* _Required work_
Copy nothing but the lines below running from the line containing "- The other" through the line containing "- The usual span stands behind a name", both end lines included.

* _Input data_

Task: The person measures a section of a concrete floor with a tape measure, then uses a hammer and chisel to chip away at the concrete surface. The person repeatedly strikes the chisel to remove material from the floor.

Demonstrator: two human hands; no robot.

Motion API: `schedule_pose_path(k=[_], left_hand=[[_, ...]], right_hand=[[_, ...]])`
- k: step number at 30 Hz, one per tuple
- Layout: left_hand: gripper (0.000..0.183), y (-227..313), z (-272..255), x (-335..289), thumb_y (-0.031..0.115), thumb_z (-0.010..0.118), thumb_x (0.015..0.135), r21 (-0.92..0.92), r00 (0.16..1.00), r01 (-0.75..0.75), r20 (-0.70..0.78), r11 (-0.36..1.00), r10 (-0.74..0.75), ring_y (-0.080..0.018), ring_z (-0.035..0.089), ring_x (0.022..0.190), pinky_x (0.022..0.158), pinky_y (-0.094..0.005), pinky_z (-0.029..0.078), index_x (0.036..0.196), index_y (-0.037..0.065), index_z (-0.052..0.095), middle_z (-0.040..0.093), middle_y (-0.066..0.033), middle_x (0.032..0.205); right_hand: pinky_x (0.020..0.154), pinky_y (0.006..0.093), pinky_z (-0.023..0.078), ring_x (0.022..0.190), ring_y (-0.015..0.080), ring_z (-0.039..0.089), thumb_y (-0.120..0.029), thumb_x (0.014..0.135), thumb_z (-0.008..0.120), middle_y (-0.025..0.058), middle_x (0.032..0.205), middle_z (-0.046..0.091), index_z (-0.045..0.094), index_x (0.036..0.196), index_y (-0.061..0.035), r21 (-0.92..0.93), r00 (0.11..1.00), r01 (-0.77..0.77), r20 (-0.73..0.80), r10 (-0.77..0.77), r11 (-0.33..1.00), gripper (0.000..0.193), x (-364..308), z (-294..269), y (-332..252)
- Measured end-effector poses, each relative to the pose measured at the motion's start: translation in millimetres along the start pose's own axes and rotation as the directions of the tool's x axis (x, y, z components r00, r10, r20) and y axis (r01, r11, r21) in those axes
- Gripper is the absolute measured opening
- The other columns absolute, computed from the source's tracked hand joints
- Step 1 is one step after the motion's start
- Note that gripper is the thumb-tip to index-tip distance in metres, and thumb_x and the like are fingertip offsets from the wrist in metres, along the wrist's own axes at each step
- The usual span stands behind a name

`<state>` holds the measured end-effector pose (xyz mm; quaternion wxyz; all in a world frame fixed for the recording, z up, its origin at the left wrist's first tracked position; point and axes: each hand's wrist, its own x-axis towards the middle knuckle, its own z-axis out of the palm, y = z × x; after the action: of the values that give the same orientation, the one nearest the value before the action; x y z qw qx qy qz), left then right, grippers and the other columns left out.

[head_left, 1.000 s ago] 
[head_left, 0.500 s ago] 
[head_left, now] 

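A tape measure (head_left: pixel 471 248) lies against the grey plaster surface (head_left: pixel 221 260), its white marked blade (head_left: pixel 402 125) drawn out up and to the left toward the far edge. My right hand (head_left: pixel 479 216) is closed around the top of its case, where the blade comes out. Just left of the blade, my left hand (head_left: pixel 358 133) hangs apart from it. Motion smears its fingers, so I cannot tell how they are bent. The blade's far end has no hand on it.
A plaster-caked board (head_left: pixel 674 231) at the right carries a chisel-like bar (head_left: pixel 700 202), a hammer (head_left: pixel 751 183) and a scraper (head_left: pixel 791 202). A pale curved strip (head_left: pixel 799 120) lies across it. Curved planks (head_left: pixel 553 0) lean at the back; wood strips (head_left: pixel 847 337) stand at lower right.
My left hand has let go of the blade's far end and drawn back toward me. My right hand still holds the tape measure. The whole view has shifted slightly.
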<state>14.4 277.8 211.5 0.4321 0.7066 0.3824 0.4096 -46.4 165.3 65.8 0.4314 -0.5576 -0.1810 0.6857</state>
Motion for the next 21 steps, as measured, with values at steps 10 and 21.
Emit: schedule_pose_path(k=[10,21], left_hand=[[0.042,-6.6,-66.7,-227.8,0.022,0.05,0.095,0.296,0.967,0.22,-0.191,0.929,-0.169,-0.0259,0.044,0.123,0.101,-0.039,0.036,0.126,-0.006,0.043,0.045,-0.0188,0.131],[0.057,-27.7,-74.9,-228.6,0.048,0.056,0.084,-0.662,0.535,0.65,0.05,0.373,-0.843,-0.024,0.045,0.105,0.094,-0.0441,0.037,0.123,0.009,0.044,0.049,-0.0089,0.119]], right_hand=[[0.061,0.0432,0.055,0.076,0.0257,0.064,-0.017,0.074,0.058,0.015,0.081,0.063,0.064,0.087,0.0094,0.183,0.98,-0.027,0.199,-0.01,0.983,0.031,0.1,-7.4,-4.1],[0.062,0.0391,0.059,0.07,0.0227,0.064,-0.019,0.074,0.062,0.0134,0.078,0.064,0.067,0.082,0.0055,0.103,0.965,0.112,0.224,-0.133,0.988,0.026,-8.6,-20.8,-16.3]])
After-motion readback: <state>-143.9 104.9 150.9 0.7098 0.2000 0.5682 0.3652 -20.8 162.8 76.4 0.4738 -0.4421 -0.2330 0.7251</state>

* _Output of the exercise_
- The other columns absolute, computed from the source's tracked hand joints
- Step 1 is one step after the motion's start
- Note that gripper is the thumb-tip to index-tip distance in metres, and thumb_x and the like are fingertip offsets from the wrist in metres, along the wrist's own axes at each step
- The usual span stands behind a name

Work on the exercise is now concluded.